Definition:
- An inventory management system is the process by which goods are monitored from purchasing to production and finally to end sales.
- It governs how businesses approach inventory management, ensuring that they maintain healthy margins while efficiently managing their inventory.
Why You Need an Inventory Management System:
- Accurate Tracking: Without an IMS, businesses operate on an ad-hoc basis, leading to situations of overstocking or understocking.
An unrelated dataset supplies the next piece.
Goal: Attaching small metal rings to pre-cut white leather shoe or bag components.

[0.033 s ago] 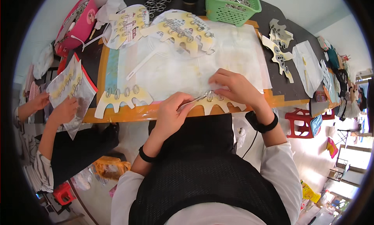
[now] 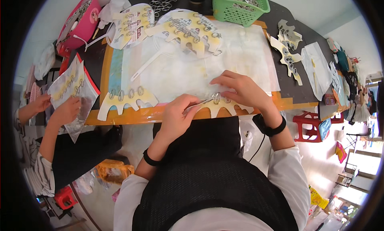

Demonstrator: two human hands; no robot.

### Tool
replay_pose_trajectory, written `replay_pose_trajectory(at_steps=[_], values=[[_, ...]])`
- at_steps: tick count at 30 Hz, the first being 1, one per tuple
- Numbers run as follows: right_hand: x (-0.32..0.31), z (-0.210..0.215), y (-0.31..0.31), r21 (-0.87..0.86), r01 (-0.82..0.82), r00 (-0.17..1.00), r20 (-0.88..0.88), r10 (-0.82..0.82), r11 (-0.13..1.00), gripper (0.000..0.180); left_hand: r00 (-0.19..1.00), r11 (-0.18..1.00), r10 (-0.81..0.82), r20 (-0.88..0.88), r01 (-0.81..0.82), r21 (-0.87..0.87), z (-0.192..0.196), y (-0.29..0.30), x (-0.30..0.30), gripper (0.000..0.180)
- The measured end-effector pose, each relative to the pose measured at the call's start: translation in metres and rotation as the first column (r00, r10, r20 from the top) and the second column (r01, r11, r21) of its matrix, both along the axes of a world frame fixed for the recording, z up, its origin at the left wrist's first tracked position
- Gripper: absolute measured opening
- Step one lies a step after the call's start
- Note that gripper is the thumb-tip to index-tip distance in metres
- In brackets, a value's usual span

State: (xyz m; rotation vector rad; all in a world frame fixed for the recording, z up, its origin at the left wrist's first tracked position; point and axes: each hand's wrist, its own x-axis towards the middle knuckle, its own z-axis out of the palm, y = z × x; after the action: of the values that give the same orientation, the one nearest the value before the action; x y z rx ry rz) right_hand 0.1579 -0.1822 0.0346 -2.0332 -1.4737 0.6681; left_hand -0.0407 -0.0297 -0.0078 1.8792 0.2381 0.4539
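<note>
At the table's near edge lies a pale yellow scalloped card with oval metal rings along its upper side. My left hand is closed at the card's left end, pinching a thin silver tool whose tip meets an oval ring. Most of that tool is hidden by the fingers, so its kind is unclear. Bent over the card's right part, my right hand has its fingers drawn together beside the same ring; what they pinch is hidden. A similar card with several rings lies left of my hands.
Two round fans carry more ringed cards. Behind stand a green basket and a pink basket, both holding metal pieces. Dark-ringed cards lie at right. At left, a co-worker's hands work on a ringed sheet.
My right hand's upper fingers have shifted slightly left. The rest of the scene shifts only a little with the view; the left hand keeps its pinch.
</note>
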Motion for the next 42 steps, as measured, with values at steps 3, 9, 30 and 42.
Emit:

- Cost Reduction: Automated inventory management systems can significantly reduce labor costs associated with manual stock audits.
- Visibility: IMS allows you to track inventory movements, know stock levels, locations, and reorder points.
- Meeting Customer Demand: Accurate systems help reduce stockouts, ensuring you never miss potential sales.
Profitability Insights: By recording inventory data, you can analyze production and selling costs, understanding overall inventory value and profitability.
Types of Inventory Management Systems:
- Manual Systems: Basic systems using spreadsheets (e.g., Excel or Google Sheets).
- Dedicated Software: Purpose-built inventory management software designed to enhance efficiency and reduce costs.
- Factors Influencing Choice:
- Business size
- Complexity
Benefits of Inventory Management Systems:
- Greater Visibility: Track inventory movements, stock levels, and reorder points.
- Meeting Customer Demand: Avoid stockouts, provide good customer service.
- Profitability Insights: Understand costs and profitability at product and business levels.
- Workflow Efficiency: Eliminate manual stock checks.
- Accurate Financial Reporting: Crucial for accounting purposes.